**Supplied entries**
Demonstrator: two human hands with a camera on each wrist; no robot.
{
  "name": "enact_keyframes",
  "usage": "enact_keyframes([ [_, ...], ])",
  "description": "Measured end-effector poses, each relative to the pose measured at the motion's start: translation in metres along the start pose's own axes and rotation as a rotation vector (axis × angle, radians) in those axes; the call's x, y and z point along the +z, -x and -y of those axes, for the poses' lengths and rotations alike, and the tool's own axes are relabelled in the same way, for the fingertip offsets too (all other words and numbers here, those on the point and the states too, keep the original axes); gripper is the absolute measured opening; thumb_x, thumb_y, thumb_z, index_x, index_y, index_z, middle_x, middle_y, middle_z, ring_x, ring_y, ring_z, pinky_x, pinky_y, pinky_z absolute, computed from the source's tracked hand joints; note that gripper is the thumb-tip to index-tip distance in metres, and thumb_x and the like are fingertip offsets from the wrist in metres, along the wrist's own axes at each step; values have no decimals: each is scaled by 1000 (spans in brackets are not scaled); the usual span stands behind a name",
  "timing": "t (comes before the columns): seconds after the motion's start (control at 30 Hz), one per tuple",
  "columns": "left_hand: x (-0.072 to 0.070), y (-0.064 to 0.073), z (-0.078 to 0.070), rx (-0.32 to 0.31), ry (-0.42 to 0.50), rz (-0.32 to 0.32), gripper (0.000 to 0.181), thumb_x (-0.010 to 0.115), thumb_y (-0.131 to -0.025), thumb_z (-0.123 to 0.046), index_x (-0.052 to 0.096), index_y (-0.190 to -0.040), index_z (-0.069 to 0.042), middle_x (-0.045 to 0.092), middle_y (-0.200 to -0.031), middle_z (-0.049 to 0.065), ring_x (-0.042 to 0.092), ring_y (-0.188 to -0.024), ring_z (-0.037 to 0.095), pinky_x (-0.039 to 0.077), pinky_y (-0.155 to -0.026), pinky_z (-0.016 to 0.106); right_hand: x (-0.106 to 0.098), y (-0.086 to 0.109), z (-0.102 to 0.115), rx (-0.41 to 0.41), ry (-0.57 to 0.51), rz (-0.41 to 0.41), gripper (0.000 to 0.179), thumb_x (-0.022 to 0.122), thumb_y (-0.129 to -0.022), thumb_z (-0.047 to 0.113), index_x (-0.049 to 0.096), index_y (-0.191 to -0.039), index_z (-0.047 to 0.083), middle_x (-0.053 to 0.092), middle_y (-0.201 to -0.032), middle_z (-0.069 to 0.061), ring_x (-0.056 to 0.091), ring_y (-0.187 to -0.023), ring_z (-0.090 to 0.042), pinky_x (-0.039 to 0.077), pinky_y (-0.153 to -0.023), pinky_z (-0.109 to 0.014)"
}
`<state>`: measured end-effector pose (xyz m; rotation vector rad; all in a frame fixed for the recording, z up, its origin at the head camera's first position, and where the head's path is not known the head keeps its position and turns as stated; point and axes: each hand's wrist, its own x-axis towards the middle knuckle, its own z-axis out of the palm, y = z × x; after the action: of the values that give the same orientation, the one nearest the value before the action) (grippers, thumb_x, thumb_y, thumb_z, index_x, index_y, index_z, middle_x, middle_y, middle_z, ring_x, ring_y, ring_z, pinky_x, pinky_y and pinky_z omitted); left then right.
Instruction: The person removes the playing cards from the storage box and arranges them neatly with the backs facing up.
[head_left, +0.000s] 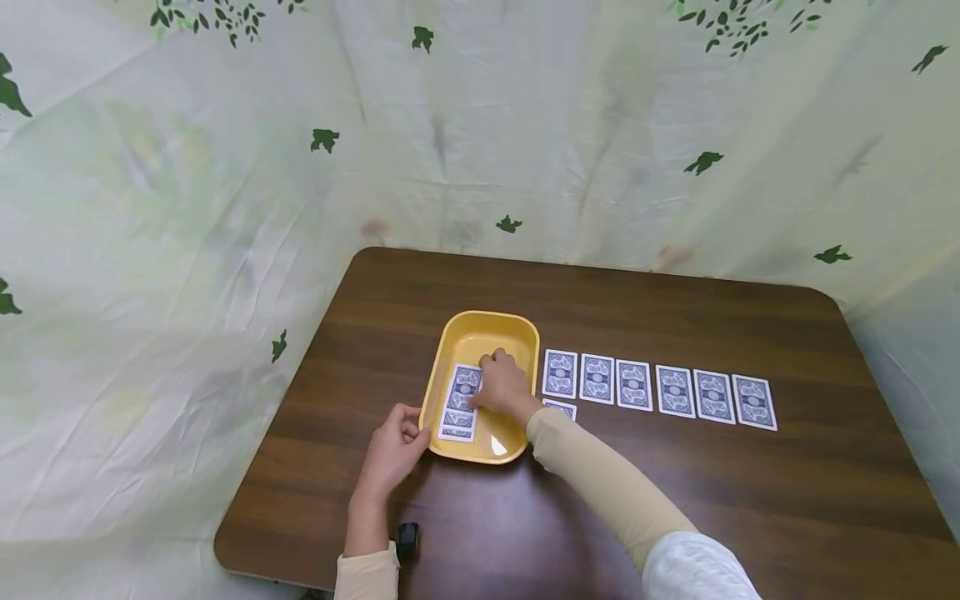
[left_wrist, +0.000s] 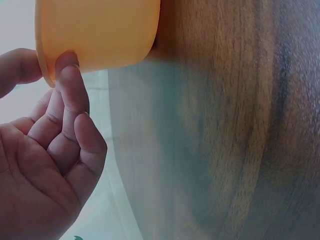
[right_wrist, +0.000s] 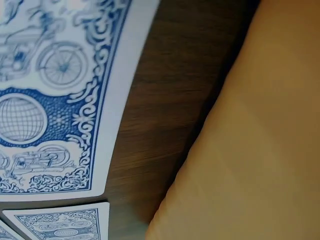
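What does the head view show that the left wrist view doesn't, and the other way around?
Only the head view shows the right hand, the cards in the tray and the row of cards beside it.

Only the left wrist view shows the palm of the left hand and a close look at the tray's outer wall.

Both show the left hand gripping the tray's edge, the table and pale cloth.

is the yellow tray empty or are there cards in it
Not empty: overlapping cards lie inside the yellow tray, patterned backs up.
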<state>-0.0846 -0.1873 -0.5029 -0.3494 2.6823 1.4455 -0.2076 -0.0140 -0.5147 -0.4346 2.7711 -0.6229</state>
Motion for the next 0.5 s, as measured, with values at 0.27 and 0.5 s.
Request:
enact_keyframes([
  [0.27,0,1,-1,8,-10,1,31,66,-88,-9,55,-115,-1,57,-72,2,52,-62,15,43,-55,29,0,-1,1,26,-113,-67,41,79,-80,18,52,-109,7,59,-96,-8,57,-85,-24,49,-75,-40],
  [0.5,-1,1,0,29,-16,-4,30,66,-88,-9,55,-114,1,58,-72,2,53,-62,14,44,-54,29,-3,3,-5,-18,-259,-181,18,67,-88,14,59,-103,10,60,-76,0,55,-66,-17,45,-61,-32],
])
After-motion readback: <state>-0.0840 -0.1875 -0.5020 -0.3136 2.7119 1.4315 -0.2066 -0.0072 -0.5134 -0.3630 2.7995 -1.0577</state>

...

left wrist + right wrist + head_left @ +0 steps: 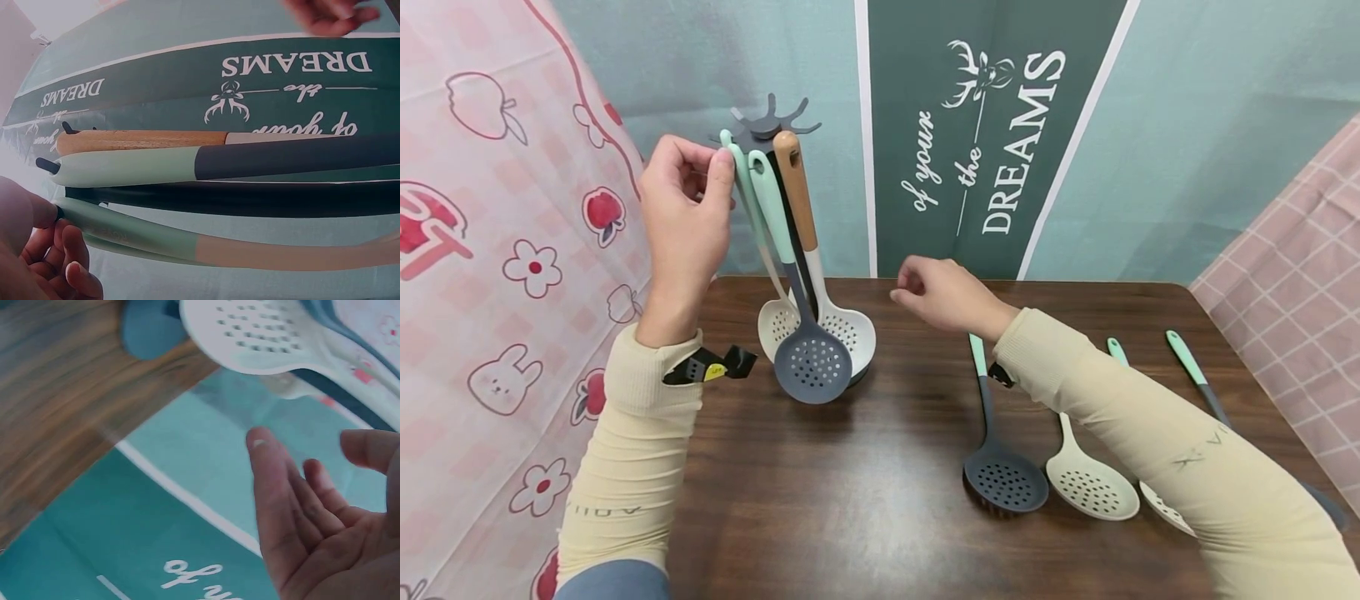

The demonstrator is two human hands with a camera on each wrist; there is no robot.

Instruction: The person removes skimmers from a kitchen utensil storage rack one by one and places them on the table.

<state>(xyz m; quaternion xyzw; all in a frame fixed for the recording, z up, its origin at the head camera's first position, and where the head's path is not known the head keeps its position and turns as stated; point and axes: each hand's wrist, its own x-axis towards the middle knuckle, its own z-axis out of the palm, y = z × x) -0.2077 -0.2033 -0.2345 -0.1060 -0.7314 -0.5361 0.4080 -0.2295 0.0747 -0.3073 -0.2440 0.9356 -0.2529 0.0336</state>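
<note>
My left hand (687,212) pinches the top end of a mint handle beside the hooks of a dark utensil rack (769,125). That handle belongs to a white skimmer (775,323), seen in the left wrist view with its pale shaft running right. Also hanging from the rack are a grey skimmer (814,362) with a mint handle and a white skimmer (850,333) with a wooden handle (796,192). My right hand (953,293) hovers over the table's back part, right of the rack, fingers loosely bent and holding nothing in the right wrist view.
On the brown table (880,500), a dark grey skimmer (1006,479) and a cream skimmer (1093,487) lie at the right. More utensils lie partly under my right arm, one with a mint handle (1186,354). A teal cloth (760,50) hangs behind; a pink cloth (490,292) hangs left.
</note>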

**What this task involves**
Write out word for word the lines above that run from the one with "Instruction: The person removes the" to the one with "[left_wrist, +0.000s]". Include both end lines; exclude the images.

**Answer box**
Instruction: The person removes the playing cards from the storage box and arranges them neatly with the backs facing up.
[head_left, +0.000s] 
[left_wrist, +0.000s] 

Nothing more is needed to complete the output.